1 (calipers) An instrument for measuring external or internal dimensions, having two hinged legs resembling a pair of compasses and in-turned or out-turned points.
- At 2000 h every day, chicks were weighed on the precision balance, and their tarsus length measured by using a pair of calipers.
- The fossil trackway was measured using calipers; measurements consisted of the total external width, internal width, and the width of both right and left tracks.
- After measuring with a pair of calipers the total length of a feather to the nearest 0.01 mm, we determined average width of the 10 growth bars centered on the point two-thirds of the feather's length from the proximal end.
1.1 (also caliper rule) A measuring instrument having one linear component sliding along another, with two parallel jaws and a vernier scale.
- Vernier calipers, that measure to 0.2 cm, are available from precision engineering stores for $A500 and may be used.
- Cook recommends taking baseline data with a tape measure instead of fat calipers or scales.
- Livers were removed and the depth of necrosis was measured using Vernier calipers.
1.2 (also brake caliper) A motor-vehicle or bicycle brake consisting of two or more hinged components.
- If you are a stickler for quiet brakes, you can also cut out shim washers for spacing the brake caliper brake mounts on the frame or fork.
- The additional weight is attributed to the brake system, which will consist of an aluminum brake caliper, steel rotor and pad, as well as the limited slip differential in the gearbox.
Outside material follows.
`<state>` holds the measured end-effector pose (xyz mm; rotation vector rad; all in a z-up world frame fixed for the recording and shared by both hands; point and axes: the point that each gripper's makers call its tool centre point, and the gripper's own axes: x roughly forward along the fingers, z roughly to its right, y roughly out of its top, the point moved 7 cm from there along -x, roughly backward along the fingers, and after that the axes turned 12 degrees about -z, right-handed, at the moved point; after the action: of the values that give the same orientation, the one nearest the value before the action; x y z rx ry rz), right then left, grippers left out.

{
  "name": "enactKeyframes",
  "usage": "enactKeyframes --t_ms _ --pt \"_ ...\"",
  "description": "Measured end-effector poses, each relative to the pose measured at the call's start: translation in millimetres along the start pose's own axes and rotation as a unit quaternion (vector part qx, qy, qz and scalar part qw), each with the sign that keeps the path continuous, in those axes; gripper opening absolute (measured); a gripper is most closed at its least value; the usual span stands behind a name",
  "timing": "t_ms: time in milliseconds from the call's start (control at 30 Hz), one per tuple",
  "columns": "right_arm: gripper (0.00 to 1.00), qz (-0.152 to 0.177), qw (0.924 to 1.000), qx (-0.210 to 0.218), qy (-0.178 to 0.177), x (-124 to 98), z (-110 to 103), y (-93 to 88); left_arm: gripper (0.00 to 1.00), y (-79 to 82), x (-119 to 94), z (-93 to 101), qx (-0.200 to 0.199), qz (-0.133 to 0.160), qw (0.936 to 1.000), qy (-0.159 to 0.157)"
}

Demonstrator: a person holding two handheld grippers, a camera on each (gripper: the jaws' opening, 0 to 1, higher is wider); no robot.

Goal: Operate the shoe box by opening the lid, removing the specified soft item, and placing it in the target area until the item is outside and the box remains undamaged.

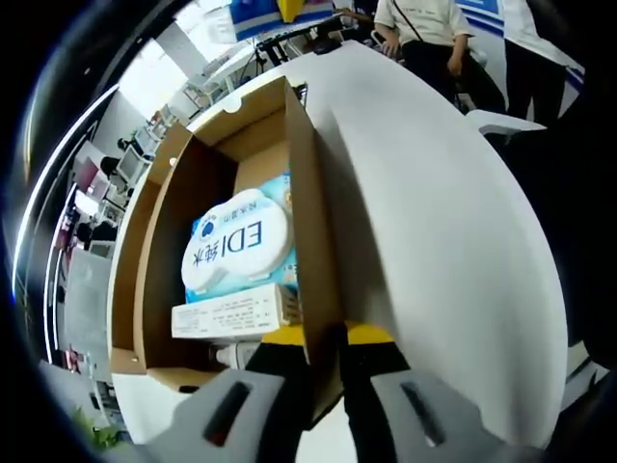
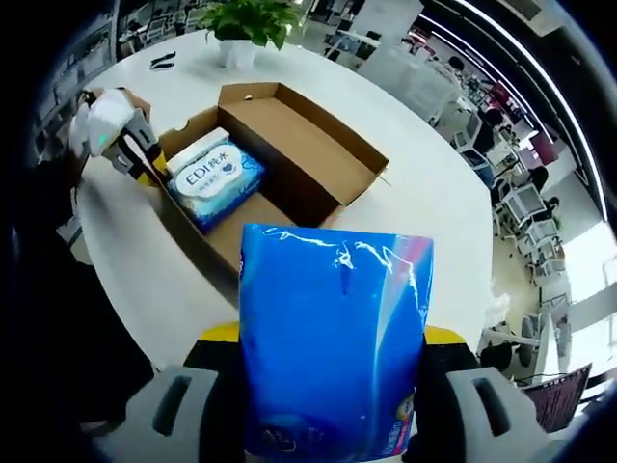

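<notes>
Left gripper view: the left gripper (image 1: 326, 371) has its jaws pinched on the side wall of the shoe box (image 1: 307, 207), steadying it on the white table (image 1: 443, 231). Inside the open box lie a wipes pack (image 1: 237, 246) with a round white flip lid and, just beside it toward the camera, a small white carton (image 1: 229, 311). People sit at the far end of the table.

Right gripper view: the right gripper (image 2: 333, 386) holds a blue soft pack (image 2: 333, 338) between its jaws, lifted clear above the box (lid already folded open and lying flat). The left gripper (image 2: 135, 145) appears at the box's far wall. A potted plant (image 2: 246, 24) stands beyond the box.

Progress, as judged: opening and removal appear done, with no visible damage to the cardboard; setting the blue soft pack down in the target area remains, and no marked area can be made out.
</notes>
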<state>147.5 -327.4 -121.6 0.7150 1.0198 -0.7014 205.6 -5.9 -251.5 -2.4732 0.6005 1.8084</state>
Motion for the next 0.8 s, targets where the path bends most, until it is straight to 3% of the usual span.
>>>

- The cause of the accident was a foreign body which got jammed between the brake caliper and the inside of a wheel rim and machined a groove into the rim which caused an immediate failure.
2 (also caliper splint) British A metal support for a person’s leg.
- The witness against the government of Iraq walked stiffly into the room, metal callipers buckled to heavy medical shoes.
- Specialist equipment such as splints, callipers and braces can help with paralysis and contractures.
- Neurological complications often reflect skeletal deformity, and the use of callipers, crutches, and wheel-chairs predispose to the development of peripheral nerve entrapment.
Late 16th century: apparently an alteration of calibre.